• _EXERCISE AIM_:
All of the data below should be copied exactly as it stands.

• _COLLECTED DATA_:
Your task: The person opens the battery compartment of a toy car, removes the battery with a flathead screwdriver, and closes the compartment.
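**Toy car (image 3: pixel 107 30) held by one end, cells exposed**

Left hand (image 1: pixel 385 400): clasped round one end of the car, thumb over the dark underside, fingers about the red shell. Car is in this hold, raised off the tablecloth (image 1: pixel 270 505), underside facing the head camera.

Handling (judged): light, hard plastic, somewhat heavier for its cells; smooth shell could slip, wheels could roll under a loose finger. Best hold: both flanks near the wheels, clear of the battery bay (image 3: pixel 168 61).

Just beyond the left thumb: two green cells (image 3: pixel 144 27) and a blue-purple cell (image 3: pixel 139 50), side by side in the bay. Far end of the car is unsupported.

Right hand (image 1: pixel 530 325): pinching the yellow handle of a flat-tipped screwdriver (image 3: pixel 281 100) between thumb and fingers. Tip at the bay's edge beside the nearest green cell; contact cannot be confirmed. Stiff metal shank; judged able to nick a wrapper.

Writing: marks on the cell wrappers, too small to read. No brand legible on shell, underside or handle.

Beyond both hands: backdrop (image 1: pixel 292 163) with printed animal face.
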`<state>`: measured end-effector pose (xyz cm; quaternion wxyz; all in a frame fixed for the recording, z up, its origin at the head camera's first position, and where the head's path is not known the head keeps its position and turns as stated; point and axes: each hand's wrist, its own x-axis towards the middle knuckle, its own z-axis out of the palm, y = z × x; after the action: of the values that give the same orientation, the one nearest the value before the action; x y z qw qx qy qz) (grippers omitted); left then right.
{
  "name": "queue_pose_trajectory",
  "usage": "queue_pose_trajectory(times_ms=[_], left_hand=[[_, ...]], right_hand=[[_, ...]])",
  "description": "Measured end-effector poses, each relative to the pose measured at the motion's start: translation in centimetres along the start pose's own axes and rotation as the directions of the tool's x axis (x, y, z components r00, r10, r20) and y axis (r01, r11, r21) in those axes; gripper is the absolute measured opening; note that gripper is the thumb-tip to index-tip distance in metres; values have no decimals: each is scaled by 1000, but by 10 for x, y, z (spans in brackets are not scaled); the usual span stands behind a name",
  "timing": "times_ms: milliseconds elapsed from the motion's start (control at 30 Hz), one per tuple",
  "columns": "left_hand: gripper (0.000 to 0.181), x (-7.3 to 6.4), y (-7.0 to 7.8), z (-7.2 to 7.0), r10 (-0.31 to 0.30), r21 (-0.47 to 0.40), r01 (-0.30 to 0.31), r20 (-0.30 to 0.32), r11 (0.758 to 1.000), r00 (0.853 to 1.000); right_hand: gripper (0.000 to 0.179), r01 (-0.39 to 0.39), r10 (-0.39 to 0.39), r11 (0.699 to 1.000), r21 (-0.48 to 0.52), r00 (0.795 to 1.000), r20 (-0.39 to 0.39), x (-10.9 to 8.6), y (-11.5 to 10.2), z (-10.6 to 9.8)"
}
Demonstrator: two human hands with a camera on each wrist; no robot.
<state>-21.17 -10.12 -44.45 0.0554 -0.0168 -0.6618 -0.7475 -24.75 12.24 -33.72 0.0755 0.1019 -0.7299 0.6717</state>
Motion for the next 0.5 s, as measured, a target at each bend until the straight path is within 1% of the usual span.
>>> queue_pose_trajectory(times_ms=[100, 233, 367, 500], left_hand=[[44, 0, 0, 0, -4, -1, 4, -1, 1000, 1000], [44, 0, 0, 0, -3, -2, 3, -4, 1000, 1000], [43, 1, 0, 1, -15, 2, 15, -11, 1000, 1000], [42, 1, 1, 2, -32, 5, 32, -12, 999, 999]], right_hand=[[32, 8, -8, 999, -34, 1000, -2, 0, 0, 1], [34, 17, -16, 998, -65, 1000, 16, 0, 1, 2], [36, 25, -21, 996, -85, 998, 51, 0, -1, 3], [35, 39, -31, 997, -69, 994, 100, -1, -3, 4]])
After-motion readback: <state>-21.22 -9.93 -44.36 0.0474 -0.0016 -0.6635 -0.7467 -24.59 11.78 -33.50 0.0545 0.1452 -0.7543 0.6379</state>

• _COMPLETED TASK_:
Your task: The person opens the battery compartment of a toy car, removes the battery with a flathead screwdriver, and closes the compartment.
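**Toy car (image 3: pixel 107 30) held by one end, cells exposed**

Left hand (image 1: pixel 385 400): clasped round one end of the car, thumb over the dark underside, fingers about the red shell. Car is in this hold, raised off the tablecloth (image 1: pixel 270 505), underside facing the head camera.

Handling (judged): light, hard plastic, somewhat heavier for its cells; smooth shell could slip, wheels could roll under a loose finger. Best hold: both flanks near the wheels, clear of the battery bay (image 3: pixel 168 61).

Just beyond the left thumb: two green cells (image 3: pixel 144 27) and a blue-purple cell (image 3: pixel 139 50), side by side in the bay. Far end of the car is unsupported.

Right hand (image 1: pixel 530 325): pinching the yellow handle of a flat-tipped screwdriver (image 3: pixel 281 100) between thumb and fingers. Tip at the bay's edge beside the nearest green cell; contact cannot be confirmed. Stiff metal shank; judged able to nick a wrapper.

Writing: marks on the cell wrappers, too small to read. No brand legible on shell, underside or handle.

Beyond both hands: backdrop (image 1: pixel 292 163) with printed animal face.
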`<state>`: measured end-effector pose (xyz cm; quaternion wxyz; all in a frame fixed for the recording, z up, its origin at the head camera's first position, and where the head's path is not known the head keeps its position and turns as stated; point and axes: each hand's wrist, its own x-axis towards the middle knuckle, its own z-axis out of the palm, y = z × x; after the action: of the values that give the same orientation, the one nearest the value before the action; x y z qw qx qy qz) (grippers omitted); left then right.
{
  "name": "queue_pose_trajectory",
  "usage": "queue_pose_trajectory(times_ms=[_], left_hand=[[_, ...]], right_hand=[[_, ...]])",
  "description": "Measured end-effector poses, each relative to the pose measured at the motion's start: translation in centimetres along the start pose's own axes and rotation as the directions of the tool's x axis (x, y, z components r00, r10, r20) and y axis (r01, r11, r21) in those axes; gripper is the absolute measured opening; note that gripper is the thumb-tip to index-tip distance in metres; values have no decimals: each is scaled by 1000, but by 10 for x, y, z (spans in brackets are not scaled); the usual span stands behind a name",
  "timing": "times_ms: milliseconds elapsed from the motion's start (control at 30 Hz), one per tuple",
  "columns": "left_hand: gripper (0.000 to 0.181), x (-7.3 to 6.4), y (-7.0 to 7.8), z (-7.2 to 7.0), r10 (-0.31 to 0.30), r21 (-0.47 to 0.40), r01 (-0.30 to 0.31), r20 (-0.30 to 0.32), r11 (0.758 to 1.000), r00 (0.853 to 1.000); right_hand: gripper (0.000 to 0.179), r01 (-0.39 to 0.39), r10 (-0.39 to 0.39), r11 (0.699 to 1.000), r21 (-0.48 to 0.52), r00 (0.795 to 1.000), r20 (-0.39 to 0.39), x (-10.9 to 8.6), y (-11.5 to 10.2), z (-10.6 to 9.8)"
}
Demonstrator: two human hands with a camera on each wrist; no robot.
<state>-21.17 -10.12 -44.45 0.0554 -0.0168 -0.6618 -0.7475 -24.75 12.24 -33.72 0.0755 0.1019 -0.7299 0.6717</state>
Motion for the next 0.5 s, as measured, a target at each bend until the straight path is within 1% of the usual span.
>>> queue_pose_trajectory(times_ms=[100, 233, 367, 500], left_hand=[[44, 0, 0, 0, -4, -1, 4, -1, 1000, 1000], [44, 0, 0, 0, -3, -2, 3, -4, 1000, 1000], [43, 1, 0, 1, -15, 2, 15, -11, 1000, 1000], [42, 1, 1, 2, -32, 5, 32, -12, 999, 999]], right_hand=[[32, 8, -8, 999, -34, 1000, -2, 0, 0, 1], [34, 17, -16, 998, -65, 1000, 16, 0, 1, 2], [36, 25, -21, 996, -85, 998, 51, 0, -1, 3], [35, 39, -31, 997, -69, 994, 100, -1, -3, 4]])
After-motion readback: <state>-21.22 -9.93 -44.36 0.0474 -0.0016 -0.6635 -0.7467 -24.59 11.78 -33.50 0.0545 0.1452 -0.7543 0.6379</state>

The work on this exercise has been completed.